*YOUR GOAL:*
Copy the following data exactly and drop the pictures.

*MATERIAL PROVIDED:*
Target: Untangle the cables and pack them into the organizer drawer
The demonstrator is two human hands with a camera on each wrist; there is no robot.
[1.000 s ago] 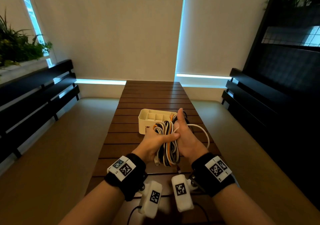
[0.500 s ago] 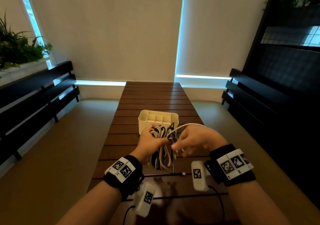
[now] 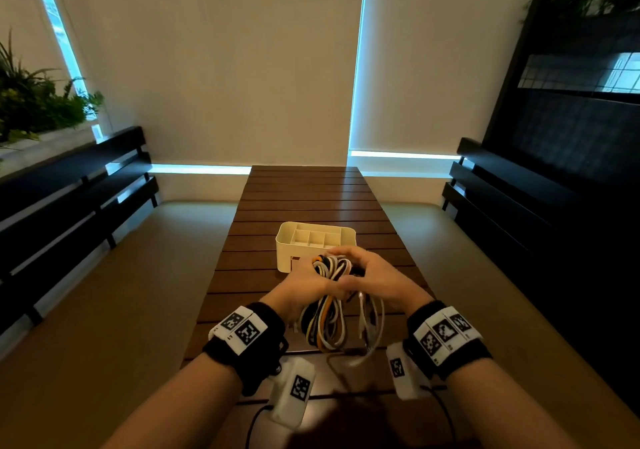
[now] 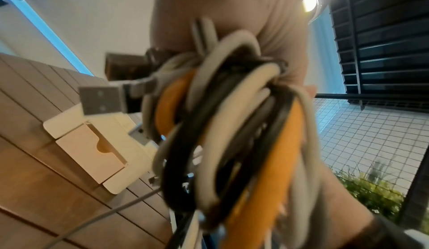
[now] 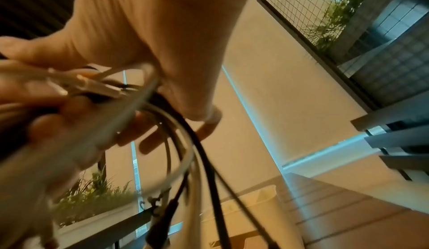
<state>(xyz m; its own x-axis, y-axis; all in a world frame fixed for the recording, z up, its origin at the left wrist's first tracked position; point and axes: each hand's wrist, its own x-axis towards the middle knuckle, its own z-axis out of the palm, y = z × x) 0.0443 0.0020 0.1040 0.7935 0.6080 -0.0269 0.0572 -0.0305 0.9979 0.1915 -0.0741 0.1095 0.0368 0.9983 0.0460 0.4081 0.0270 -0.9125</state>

*ANSWER TO THIS TASK:*
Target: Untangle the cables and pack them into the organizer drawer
The demonstrator is two human hands with a camera on each wrist; there is no robot.
[1.000 s ago] 
[0.500 s ago] 
[now] 
[now] 
[now] 
<state>(xyz m; its own x-axis, y-axis; all in a world frame fixed for the recording, z up, its origin at the left wrist's first tracked position; point and axes: each hand's wrist, its own x-axis towards the middle knuckle, its own z-axis out of the palm, y = z × x) 0.0443 0.0020 0.1040 0.7935 0.6080 -0.0269 0.0572 -0.0305 0.9979 0.1915 -0.0741 0.1095 0.0368 0.9983 0.0460 0.4081 0.0270 -0.9125</state>

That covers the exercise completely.